Beethoven Symphonies Nos 4 & 7

Abbado’s Beethoven-lite enhanced by poignant focus on the conductor

Record and Artist Details

Composer or Director: Ludwig van Beethoven

Genre:

DVD

Label: TDK

Media Format: Digital Versatile Disc

Media Runtime: 107

Mastering:

Stereo
DDD

Catalogue Number: DV-BPAB47

Tracks:

Composition Artist Credit
Symphony No. 4 Ludwig van Beethoven, Composer
Berlin Philharmonic Orchestra
Claudio Abbado, Conductor
Ludwig van Beethoven, Composer
Symphony No. 7 Ludwig van Beethoven, Composer
Berlin Philharmonic Orchestra
Claudio Abbado, Conductor
Ludwig van Beethoven, Composer
In a useful accompanying documentary, Claudio Abbado admits that his Beethoven style has evolved over time. He now places much more emphasis on issues of textual fidelity, looks for proportional relationships between tempi, and of course he takes every repeat. That said, some things don’t change. Where Sir Simon Rattle, Abbado’s successor in Berlin, is designedly provocative with his mix-and-match, Furtwängler-meets-Sir Roger Norrington approach to Beethoven, the suave civility and immaculate finish of Abbado’s music-making has survived the move towards chamber-sized instrumental forces (strikingly so in the Fourth) and the advent of swifter speeds.

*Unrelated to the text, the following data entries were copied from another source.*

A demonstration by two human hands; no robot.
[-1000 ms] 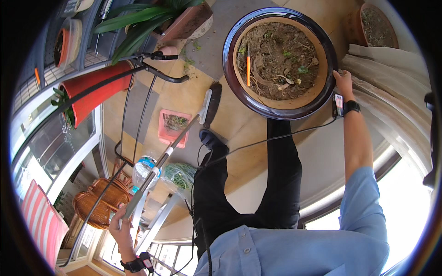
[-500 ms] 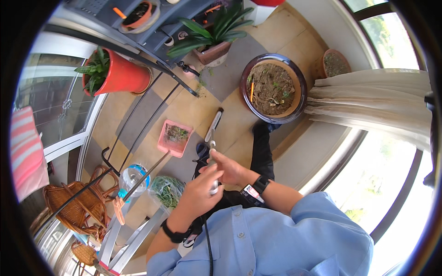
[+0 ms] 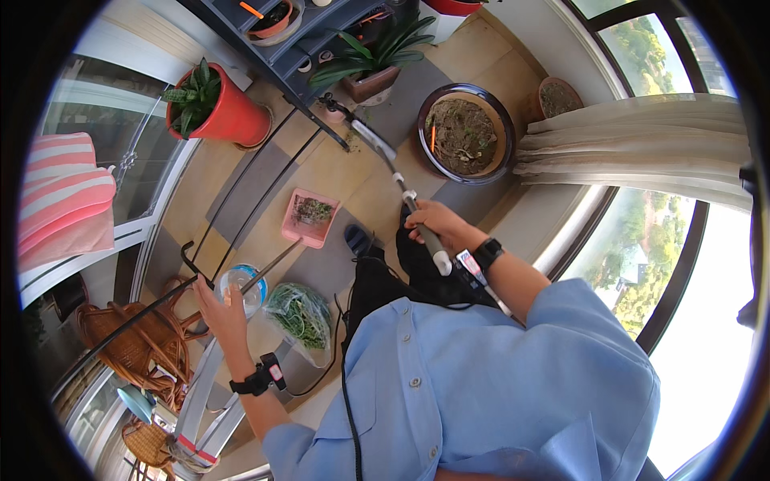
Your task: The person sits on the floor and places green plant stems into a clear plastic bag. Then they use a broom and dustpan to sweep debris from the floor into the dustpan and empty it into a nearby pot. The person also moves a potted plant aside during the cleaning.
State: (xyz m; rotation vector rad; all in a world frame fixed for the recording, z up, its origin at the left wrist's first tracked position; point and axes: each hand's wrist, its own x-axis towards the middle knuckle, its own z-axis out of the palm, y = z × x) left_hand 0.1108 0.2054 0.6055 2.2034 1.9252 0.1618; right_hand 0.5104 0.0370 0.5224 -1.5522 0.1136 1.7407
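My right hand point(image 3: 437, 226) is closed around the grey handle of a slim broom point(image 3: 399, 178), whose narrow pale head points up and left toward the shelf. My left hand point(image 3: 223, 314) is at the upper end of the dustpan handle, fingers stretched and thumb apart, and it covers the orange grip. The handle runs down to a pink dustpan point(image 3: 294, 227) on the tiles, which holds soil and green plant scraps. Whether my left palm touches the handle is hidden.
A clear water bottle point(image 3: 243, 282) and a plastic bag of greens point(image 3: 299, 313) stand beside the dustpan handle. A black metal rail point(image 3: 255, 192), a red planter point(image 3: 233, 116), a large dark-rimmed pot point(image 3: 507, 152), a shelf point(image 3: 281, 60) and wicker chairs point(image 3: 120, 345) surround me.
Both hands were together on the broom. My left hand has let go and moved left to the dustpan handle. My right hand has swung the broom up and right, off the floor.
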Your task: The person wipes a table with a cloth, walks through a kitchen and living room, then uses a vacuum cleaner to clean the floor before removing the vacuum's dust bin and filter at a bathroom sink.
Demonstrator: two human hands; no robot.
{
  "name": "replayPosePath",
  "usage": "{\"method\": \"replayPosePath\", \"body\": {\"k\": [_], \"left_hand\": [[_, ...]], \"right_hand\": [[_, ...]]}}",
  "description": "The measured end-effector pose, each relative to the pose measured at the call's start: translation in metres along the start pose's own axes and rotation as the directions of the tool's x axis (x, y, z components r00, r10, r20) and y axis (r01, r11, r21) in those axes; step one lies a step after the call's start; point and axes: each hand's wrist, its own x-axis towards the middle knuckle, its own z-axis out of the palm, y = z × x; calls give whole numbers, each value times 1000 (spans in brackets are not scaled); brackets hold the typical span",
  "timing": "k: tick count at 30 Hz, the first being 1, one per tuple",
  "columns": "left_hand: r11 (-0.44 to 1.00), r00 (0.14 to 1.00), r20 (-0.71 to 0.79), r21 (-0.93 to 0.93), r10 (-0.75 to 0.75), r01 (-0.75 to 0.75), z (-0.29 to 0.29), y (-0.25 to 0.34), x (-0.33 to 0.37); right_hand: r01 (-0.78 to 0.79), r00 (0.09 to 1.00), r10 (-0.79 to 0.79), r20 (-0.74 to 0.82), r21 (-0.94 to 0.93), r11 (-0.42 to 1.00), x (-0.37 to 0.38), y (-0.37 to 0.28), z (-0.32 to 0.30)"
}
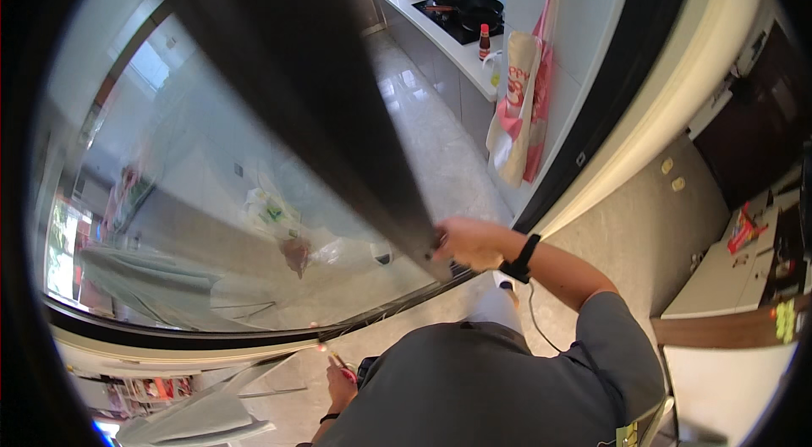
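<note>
A glass sliding door (296, 151) with a broad dark frame crosses the view, its edge somewhat blurred. My right hand (474, 242), with a black band on the wrist, has its fingers curled round the lower end of that frame edge. Low on the left, beside my body, my left hand (340, 386) is closed round a small thing with a pinkish-red part, too small to make out. A dark track (364, 324) runs under the glass. Plastic bags show as reflections or through the pane; I cannot tell which.
Through the doorway, a counter (423, 45) carries black pans (478, 14) on a stove and a sauce bottle (485, 41). An apron (518, 109) hangs on the wall by the doorframe. A low cabinet (719, 269) stands at right; a drying rack (203, 409) at lower left.
</note>
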Motion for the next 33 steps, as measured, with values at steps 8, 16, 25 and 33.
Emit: {"method": "replayPosePath", "body": {"k": [8, 16, 25, 33], "left_hand": [[957, 957, -13, -9, -288, 288, -15, 197, -31], [848, 848, 62, -39, -527, 529, 86, 265, -33], [759, 771, 156, -140, -618, 636, 103, 318, 62], [893, 934, 72, -275, -351, 357, 50, 340, 312]], "right_hand": [[283, 911, -282, 299, 43, 958, 149, 66, -117], [163, 914, -361, -182, -652, 740, 311, 98, -262], [196, 955, -211, 210, -977, -87, 439, 145, -336], [230, 973, 24, 229, -972, -49, 465, 350, -543]]}}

Unsurprisingly, it is the earlier work that responds best to his Mendelssohnian new broom. The interpretation isn’t strikingly original – the dapper finale was pressed just as hard by Karajan in his prime and Monteux in his Indian summer – but there is real joy in the playing and the audience sense this too. While the Seventh has similar virtues, its ‘slow’ introduction gives fair warning that there will be less cut and thrust than you might be used to: it is a thing of long, lithe, immaculately tailored phrases, and slow no longer. The finale goes like the wind in pursuit of a truly ecstatic lift-off in the closing stages. Even so, a few subversive rough edges wouldn’t have come amiss. Isn’t this the Mediterranean version of what one of my colleagues referred to somewhat venomously as ‘Zinman-bland’? It comes perilously close.

In No 7 alone, TDK gives us an additional ‘multi-angle’ option, which offers the purchaser a more or less fixed, musician’s-eye perspective on the conductor himself as an alternative to the usual sectional close-ups and distant overviews. Abbado watchers will find this both instructive and quite possibly distressing given the parlous state of his health at the time. The ubiquity of various species of white flower in Rome’s Accademia Nazionale di Santa Cecilia may or may not distract, posing the old question about looking at as opposed to listening to purely orchestral concerts on DVD – is this what the new medium is for? In his review of the (separately recorded) audio equivalents (DG, 1/01), Richard Osborne wrote sagely of the way Abbado’s influx of new blood has deracinated the Berlin Philharmonic and made it into ‘a kind of glorified Chamber Orchestra of Europe’. Here one has visual confirmation that the average age of the performers is well below what might have been expected in the good old, bad old days. The total package tells us a great deal about the realities, the strengths and the weaknesses, of contemporary music-making at the very highest level.